Dancehall Queen
Dancehall Queen | |
---|---|
Directed by |
Rick Elgood Don Letts |
Produced by |
Carl Bradshaw Carolyn Pfeiffer Chris Blackwell |
Written by |
Suzanne Fenn Don Letts Ed Wallace |
Starring |
Audrey Reid Paul Campbell Beenie Man Cherine Anderson |
Music by | Wally Badarou |
Cinematography | Louis Mulvey |
Edited by | Suzanne Fenn |
Release dates | October 10, 1997 |
Running time | 98 minutes |
Language | English, Jamaican Patois |
Dancehall Queen is a 1997 independent Jamaican film starring Audrey Reid, who plays Marcia, a street vendor struggling to raise two daughters.
Plot
Marcia Green (Audrey Reid) is a single mom and street vendor barely scraping by even with a financial assist from the seemingly avuncular Larry (Carl Davis), a gun-toting strongman with a twisted desire for Marcia's teenage daughter Tanya (Cherine Anderson) who he then decides to pursue. Complicating things is Priest (Paul Campbell), a murderous hood who killed Marcia's friend and now is terrorizing the defenseless woman. Facing three big problems (Larry, Priest, and a lack of money ), Marcia arrives at an inspired solution: develop an alter ego, a dancing celebrity called the Mystery Lady who can compete in a cash-prize contest and put both of the men against one another.

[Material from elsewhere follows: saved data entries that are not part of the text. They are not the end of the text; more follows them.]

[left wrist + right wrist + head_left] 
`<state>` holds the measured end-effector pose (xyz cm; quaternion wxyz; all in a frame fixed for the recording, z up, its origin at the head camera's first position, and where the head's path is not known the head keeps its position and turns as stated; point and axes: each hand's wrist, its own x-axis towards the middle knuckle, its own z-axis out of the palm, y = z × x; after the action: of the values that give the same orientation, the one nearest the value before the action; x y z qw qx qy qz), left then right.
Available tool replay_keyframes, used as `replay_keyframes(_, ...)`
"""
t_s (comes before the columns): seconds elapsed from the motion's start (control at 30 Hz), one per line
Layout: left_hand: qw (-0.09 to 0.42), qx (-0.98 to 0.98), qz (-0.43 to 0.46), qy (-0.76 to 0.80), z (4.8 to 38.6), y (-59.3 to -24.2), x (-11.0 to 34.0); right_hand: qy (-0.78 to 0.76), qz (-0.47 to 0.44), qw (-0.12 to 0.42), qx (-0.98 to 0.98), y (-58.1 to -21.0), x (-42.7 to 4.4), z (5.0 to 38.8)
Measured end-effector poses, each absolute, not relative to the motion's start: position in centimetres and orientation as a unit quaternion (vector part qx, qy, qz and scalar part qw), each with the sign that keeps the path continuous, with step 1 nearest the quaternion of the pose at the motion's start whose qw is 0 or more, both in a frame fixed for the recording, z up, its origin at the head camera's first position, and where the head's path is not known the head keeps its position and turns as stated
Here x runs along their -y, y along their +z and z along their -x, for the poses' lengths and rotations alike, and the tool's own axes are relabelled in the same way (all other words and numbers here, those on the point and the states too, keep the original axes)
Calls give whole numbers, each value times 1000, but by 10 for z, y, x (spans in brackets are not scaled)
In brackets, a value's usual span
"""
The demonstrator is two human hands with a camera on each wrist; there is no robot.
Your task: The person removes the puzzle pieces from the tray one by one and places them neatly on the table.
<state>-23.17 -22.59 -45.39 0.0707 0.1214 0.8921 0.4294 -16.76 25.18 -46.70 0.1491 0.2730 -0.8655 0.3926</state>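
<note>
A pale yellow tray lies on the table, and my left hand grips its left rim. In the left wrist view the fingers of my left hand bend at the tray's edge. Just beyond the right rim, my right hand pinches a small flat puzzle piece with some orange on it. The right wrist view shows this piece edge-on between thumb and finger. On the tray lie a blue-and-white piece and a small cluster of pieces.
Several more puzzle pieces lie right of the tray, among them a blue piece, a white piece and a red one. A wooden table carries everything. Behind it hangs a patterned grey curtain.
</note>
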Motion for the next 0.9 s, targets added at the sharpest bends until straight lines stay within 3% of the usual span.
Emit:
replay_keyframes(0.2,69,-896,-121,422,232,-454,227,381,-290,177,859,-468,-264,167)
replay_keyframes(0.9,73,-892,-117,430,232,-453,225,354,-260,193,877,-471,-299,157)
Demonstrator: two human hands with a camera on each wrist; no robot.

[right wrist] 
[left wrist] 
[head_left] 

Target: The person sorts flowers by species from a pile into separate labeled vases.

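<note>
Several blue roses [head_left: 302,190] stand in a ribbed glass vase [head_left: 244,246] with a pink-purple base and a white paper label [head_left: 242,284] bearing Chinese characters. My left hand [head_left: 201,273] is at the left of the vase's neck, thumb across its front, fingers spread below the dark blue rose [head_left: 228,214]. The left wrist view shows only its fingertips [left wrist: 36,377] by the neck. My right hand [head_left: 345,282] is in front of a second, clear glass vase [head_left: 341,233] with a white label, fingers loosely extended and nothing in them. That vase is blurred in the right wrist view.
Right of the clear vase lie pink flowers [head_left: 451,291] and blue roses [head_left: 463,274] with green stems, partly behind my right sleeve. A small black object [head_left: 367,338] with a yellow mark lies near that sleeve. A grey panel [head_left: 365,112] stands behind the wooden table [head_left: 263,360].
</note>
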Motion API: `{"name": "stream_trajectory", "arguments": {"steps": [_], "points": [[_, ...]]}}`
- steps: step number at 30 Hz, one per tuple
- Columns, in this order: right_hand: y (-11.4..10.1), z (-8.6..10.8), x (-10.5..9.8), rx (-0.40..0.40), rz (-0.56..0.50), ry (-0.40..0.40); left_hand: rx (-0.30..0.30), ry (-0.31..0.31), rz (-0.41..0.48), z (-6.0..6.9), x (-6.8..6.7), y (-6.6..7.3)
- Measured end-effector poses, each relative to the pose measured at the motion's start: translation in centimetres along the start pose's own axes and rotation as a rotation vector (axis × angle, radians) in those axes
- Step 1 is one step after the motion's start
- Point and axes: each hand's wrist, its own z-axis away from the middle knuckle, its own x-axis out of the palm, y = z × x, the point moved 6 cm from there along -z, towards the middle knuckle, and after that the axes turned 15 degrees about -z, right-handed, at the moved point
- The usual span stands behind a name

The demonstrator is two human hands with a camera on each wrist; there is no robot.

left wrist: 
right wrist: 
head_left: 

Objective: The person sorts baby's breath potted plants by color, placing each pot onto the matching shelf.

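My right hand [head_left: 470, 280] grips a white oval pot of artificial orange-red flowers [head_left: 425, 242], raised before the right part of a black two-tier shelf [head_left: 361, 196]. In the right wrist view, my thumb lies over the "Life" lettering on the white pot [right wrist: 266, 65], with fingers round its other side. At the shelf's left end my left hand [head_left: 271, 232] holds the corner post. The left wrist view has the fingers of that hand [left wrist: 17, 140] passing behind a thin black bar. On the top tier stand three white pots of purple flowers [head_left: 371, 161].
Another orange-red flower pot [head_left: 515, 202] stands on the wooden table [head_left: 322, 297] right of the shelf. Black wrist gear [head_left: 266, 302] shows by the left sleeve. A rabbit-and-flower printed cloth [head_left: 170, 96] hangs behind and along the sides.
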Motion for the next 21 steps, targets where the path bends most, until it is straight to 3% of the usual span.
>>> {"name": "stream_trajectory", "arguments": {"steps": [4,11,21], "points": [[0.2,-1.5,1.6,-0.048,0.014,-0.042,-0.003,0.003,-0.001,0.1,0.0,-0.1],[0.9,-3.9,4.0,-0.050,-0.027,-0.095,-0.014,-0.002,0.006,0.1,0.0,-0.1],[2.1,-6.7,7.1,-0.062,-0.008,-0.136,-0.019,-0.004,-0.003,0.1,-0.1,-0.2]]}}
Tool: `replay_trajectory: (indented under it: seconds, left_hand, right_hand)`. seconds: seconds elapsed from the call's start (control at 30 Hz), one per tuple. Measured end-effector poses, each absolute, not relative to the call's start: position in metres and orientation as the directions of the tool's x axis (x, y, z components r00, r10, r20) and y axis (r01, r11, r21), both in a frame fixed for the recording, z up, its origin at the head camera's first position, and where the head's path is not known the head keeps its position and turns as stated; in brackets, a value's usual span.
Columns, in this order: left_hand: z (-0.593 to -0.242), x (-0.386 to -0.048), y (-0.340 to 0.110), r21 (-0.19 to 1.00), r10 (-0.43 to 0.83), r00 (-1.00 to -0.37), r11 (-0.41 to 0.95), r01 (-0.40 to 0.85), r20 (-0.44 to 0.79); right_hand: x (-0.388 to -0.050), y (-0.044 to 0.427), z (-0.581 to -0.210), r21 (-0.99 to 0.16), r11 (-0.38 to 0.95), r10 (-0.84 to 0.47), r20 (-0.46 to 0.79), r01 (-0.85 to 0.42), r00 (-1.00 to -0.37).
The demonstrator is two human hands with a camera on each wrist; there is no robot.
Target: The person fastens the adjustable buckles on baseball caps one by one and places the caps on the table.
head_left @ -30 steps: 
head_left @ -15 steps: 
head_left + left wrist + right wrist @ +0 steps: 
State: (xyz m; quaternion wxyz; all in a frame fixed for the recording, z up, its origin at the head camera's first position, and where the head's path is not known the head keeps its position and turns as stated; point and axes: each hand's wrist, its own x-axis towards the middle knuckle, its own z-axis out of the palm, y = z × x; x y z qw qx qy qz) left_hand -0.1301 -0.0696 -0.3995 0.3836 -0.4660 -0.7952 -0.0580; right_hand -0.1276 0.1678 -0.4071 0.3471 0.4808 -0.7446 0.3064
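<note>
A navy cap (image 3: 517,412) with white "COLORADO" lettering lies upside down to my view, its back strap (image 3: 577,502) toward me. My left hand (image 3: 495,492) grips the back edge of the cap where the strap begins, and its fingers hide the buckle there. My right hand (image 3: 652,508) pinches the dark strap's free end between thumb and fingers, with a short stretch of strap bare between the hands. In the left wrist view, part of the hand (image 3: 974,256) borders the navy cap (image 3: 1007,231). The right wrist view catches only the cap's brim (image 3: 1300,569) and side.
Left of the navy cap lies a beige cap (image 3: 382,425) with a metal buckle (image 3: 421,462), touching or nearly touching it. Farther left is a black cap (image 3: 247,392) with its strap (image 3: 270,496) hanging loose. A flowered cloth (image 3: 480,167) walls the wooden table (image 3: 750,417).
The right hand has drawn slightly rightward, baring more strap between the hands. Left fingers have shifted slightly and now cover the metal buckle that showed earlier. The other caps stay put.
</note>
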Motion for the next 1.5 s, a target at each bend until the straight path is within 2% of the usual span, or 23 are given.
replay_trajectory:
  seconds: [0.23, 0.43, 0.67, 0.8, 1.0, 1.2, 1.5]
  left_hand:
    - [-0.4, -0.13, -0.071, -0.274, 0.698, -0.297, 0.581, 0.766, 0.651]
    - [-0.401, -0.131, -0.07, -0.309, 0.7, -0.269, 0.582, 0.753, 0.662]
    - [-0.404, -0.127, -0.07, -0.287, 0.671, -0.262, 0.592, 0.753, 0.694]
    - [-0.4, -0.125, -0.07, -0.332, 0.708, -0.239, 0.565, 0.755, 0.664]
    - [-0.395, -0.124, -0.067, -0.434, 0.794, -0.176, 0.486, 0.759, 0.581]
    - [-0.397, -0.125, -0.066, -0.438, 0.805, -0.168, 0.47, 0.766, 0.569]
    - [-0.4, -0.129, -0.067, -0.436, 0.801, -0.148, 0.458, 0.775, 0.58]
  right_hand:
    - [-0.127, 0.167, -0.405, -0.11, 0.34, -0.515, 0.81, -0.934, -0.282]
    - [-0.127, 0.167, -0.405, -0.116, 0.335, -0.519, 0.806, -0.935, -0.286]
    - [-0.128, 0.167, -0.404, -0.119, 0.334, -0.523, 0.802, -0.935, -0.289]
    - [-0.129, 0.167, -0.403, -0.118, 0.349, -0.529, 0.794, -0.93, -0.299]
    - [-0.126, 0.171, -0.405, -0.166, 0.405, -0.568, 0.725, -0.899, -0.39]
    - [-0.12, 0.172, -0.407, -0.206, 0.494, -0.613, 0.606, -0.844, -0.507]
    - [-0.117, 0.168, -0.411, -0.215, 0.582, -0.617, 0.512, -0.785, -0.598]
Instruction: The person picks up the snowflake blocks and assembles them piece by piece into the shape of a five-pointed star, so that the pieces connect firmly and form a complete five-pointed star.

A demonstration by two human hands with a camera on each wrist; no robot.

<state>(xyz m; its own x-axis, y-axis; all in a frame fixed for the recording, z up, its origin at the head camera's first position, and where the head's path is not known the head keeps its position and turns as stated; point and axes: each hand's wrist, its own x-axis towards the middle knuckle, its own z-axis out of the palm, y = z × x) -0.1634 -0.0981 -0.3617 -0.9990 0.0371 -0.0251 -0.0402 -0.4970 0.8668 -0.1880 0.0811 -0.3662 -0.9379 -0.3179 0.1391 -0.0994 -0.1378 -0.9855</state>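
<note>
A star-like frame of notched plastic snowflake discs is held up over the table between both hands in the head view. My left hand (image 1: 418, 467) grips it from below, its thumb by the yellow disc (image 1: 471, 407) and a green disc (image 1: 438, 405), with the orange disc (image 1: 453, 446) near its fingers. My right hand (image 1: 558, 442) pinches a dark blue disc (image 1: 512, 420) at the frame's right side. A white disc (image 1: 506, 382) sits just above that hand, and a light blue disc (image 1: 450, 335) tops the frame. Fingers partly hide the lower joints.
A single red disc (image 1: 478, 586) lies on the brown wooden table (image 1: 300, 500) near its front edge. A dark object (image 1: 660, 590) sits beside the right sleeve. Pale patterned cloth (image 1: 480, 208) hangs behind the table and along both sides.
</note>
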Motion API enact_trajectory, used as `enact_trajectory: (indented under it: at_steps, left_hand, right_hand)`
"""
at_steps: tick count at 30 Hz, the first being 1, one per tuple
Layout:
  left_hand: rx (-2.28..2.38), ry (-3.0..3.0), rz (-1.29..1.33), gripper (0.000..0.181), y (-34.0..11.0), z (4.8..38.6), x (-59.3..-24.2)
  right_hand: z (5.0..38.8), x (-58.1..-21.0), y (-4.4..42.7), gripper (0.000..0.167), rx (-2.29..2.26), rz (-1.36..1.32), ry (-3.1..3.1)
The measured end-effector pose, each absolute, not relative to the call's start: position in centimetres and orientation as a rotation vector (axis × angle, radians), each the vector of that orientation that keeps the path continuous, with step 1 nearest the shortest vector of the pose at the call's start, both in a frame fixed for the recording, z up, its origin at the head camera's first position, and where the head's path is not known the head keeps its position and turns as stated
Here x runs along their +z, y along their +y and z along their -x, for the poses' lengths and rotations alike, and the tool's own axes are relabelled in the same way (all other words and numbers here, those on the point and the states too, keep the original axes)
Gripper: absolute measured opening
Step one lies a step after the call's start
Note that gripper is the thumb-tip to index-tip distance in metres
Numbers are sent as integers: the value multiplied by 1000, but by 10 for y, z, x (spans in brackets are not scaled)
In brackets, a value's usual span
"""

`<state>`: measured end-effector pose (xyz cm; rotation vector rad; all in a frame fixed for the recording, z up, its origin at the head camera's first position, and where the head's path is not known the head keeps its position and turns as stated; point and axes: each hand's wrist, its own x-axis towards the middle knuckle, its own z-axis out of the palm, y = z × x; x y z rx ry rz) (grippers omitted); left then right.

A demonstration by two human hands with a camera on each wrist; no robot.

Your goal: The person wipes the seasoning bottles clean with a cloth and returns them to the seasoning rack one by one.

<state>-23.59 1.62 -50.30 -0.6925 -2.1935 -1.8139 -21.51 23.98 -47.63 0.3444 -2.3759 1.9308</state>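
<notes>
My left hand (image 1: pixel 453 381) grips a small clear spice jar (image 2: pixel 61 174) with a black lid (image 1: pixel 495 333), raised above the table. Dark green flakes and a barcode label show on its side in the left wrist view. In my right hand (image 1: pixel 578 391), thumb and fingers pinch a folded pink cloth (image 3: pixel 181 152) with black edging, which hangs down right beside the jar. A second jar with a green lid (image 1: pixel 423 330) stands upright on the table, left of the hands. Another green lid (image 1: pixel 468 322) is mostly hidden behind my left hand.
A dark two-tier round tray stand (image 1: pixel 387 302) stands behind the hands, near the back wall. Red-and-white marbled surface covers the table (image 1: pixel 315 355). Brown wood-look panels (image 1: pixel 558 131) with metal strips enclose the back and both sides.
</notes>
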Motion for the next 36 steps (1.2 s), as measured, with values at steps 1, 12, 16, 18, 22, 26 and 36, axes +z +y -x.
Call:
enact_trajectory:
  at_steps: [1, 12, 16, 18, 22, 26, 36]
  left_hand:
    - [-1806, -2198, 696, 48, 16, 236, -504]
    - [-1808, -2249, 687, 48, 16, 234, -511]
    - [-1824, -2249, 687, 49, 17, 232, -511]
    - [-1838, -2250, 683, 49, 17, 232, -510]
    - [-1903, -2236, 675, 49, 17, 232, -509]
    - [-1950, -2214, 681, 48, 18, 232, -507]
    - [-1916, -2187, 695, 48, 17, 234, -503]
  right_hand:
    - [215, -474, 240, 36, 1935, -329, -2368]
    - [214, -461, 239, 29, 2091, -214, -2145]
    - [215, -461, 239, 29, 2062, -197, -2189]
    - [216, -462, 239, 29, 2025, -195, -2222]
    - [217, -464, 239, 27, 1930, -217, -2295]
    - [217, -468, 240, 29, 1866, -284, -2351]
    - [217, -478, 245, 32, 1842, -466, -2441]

She does so and Marcia very amusingly carries out her complicated plan, with a little help from sympathetic friends.
Soundtrack
Dancehall Queen mixed recent hits with songs created for the movie, including the title track by Beenie Man.[1]
References
- ↑ Kevin O'Brien Chang, Wayne Chen, Reggae Routes: The Story of Jamaican Music, 1998, p. 216: "'The Harder They Come' collected some of the cream of reggae's golden years from 1967 to 1971 with only the title track being a new song. 'Dancehall Queen' mixed some recent hits with songs created for the movie. ...Still 'Dancehall Queen' was the biggest song of 1997, heading the Star Top 40 for nine weeks."